Data Preparation - sewardlee337/industry-cluster-explorer GitHub Wiki

Data to be processed and visualized by Industry Cluster Explorer are not hosted on this GitHub repository. Users must supply the datasets that they intend to visualize with the dashboard.

The dashboard is designed so that non-JSON datasets provided by the user are structured in tidy format: data come in tables, with rows representing observations and columns representing variables.

Required Data

To have a working dashboard for industry cluster analysis, the user needs to supply the following datasets:

  • 2 CSV files containing panel data from the time period of interest (one dataset for the beginning of the time period, and one for the end).
  • 1 CSV file with industry clusters labeled as "traded" or "local."
  • A separate TopoJSON file containing geospatial data for each geographic/administrative region to be mapped and analyzed.

Industry Cluster Datasets

The dashboard is currently designed to manage two sets of panel data representing industry cluster information from the beginning and end of your time period of interest. They should be in CSV format.
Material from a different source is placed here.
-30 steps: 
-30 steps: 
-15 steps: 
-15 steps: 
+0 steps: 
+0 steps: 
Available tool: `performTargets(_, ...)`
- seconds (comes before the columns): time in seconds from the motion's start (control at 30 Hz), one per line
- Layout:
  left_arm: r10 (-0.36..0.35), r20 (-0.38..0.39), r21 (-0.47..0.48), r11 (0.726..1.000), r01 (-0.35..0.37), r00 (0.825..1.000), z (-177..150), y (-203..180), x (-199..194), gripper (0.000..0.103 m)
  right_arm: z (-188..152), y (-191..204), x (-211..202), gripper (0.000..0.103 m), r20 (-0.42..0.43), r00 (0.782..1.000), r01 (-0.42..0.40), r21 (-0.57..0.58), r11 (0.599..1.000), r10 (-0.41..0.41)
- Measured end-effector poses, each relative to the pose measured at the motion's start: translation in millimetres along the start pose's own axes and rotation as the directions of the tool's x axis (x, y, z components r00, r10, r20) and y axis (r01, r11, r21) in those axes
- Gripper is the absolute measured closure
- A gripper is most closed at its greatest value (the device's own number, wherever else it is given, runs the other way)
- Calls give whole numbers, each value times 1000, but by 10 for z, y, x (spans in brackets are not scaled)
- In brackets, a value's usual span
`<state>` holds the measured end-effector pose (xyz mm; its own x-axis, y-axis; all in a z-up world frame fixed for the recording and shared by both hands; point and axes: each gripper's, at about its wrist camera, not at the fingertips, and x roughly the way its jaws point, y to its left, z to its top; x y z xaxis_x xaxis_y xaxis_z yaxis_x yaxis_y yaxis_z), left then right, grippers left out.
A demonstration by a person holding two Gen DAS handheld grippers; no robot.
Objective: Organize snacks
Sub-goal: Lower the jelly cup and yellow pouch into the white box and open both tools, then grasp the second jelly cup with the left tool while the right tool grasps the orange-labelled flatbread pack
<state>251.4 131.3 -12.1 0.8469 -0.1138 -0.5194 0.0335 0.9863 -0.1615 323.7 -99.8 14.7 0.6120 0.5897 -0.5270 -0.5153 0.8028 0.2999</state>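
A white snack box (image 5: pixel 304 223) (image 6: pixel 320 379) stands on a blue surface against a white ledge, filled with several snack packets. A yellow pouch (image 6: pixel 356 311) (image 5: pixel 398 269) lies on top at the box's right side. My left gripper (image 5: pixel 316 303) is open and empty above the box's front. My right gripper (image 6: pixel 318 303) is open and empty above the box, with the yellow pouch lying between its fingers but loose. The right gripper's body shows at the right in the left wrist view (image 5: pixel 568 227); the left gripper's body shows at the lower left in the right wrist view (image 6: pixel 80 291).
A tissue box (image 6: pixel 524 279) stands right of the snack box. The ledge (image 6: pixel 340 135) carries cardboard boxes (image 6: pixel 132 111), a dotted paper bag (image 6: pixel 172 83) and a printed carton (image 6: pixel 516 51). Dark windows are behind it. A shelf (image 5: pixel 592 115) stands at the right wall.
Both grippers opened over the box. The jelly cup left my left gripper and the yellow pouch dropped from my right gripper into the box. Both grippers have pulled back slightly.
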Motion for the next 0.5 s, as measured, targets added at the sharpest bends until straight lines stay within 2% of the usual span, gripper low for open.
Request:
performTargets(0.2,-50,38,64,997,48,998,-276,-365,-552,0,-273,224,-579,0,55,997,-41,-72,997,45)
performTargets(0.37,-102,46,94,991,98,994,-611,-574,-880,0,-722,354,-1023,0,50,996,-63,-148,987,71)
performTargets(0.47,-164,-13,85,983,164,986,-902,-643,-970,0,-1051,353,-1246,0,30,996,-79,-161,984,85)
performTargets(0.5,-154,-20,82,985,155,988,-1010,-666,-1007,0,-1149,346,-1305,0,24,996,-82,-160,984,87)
There is no limit to the number of columns in the two datasets, but both should at minimum contain the following columns:

  • cluster - Name of the cluster (e.g. "Aerospace Vehicles and Defense," "Agricultural Inputs and Services," etc.)
  • region - Geographic/administrative region for each observation.
  • employee_count - Number of employees.
  • enterprise_count - Number of enterprises.
  • revenue - Total revenues.
  • wages - Total wages paid to employees.

For example:

cluster region employee_count enterprise_count revenue wages
Aerospace Vehicles and Defense Changhua County 0 0 0 0
Aerospace Vehicles and Defense Chiayi City 0 0 0 0
Aerospace Vehicles and Defense Chiayi County 0 0 0 0
Aerospace Vehicles and Defense Hsinchu City 0 0 0 0
Aerospace Vehicles and Defense Hsinchu County 0 0 0 0
... ... ... ... ... ...

Please ensure that column headers are labeled exactly as above (i.e. with no variation in capitalization and spacing, and with no extra characters).

Cluster Types Dataset

Prepare a CSV file with two columns. One column should be labeled cluster, and contain names of the industry clusters to be analyzed. The other column should be labeled type, and should indicate whether each industry cluster is "traded" or "local."

For example:

cluster type
Aerospace Vehicles and Defense traded
Agricultural Inputs and Services traded
Apparel traded
Automotive traded
Biopharmaceuticals traded
Business Services traded
... ...

Please ensure that column headers cluster and type are labeled exactly as above (i.e. with no variation in capitalization or spacing, and with no extra characters). The values under the type column, "traded" and "local," should also be uncapitalized.

TopoJSON Data

Each unique region listed under the region column of the industry cluster CSV files should have an associated TopoJSON file containing geospatial data for the respective region. The necessary TopoJSON files may be available through a government website as part of an Open Data initiative.

See the TopoJSON Wiki for more information regarding to this data format.